On September 25, Ice Cube requested that his X followers ask him questions on the platform. One user wanted to know if N.W.A. played a role in destroying “conscious rap” and promoting sex, violence and gangster behavior to young people.

Another person on X replied, “Crack and [heroin] flooded every economically challenged part of the country, but you want to blame music?” That comment led to someone else posting, “Unfortunately music did play a part with the crack being pumped into our Black and Latino neighborhoods.”

Ice Cube eventually saw the exchange taking place in his replies and decided to add his own response to the conversation. The founder of the Big3 basketball league quote-tweeted the @DocNice70 account and called their opinion nonsense.



“B#######,” Cube fired back. “Crack was in the neighborhoods a decade before Gangsta Rap. In the 70s, they called it freebase. So was [heroin], weed, Mollys, gangbanging, drive-bys, pimping and [hoeing], dropping out of school, young girls getting pregnant, cussing and the using the word N####. It was all here before N.W.A.”
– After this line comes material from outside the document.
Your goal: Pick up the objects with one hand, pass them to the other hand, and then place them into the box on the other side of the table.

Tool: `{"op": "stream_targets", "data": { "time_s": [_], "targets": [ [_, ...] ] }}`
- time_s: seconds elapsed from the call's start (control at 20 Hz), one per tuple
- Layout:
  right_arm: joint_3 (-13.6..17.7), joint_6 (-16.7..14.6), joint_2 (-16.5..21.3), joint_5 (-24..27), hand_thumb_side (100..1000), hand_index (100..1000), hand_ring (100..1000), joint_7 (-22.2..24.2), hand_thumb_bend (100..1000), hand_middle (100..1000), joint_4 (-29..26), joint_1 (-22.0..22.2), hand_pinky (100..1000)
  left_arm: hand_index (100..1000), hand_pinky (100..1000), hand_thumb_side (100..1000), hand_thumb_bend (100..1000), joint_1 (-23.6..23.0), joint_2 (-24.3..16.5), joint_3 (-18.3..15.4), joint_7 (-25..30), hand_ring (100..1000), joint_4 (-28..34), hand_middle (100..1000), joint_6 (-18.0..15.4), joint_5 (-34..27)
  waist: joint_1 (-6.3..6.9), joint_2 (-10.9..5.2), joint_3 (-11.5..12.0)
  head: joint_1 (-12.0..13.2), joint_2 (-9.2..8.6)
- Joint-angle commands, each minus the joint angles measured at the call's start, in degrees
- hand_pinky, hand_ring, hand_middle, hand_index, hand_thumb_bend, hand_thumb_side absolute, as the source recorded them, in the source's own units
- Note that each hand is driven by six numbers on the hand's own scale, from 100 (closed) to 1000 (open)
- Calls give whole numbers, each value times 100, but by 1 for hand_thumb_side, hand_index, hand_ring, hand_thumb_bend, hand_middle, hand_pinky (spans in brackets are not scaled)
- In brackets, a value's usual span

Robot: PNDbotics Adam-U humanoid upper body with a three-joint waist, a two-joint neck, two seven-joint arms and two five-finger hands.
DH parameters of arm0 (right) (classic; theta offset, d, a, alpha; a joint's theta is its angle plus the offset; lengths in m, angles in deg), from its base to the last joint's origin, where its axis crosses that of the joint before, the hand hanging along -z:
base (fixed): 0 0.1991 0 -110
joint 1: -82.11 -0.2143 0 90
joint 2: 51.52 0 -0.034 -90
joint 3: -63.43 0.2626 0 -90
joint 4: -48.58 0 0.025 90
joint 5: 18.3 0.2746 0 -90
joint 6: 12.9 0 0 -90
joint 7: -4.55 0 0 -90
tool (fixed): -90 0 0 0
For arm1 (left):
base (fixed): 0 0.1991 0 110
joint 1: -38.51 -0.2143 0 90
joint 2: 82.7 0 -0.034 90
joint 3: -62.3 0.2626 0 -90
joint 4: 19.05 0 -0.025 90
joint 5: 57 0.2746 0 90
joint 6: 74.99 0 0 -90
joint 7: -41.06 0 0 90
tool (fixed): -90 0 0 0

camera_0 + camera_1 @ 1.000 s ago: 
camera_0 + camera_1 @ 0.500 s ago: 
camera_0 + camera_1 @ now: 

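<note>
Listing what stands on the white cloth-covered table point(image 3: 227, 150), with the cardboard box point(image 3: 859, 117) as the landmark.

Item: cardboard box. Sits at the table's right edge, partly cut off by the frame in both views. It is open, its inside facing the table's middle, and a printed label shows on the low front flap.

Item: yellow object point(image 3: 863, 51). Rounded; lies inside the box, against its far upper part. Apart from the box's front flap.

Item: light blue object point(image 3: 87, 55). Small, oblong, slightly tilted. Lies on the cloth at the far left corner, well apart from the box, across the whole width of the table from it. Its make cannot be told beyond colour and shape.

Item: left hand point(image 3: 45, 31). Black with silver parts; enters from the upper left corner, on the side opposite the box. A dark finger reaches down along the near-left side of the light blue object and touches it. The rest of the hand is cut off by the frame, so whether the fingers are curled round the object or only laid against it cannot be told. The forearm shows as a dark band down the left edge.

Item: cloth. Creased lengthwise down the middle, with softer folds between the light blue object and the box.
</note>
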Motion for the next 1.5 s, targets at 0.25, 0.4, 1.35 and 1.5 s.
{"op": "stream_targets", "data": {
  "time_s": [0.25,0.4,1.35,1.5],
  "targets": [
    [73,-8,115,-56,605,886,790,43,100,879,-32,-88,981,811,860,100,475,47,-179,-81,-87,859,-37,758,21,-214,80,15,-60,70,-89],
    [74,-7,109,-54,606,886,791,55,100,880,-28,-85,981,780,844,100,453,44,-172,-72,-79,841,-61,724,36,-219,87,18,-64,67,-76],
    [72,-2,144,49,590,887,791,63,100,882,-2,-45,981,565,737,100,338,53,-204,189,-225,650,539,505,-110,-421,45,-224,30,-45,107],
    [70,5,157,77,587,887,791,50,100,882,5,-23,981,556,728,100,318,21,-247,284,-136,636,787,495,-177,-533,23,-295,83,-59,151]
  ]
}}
The AmeriKKKa’s Most Wanted album creator continued to debate the topic. At one point, Cube pointed out crime-themed movies from the 1970s such as The Godfather and The Mack. He also pushed back on the idea that Gangsta Rap or Drill Rap influences violent actions.

“Violence was there before Drill Rap. If it was no Gangsta Rap or Drill Rap, the violence would still be there. We understand right from wrong at the very early age. Some grow up and choose violence. Been that way for centuries,” tweeted Ice Cube.

Additionally, the rapper/actor pointed out that Gangsta Rap “developed many new Black businesses in entertainment.” Cube then touched on how the Hip-Hop sub-genre created jobs for Black workers and provided global opportunities for many Black individuals.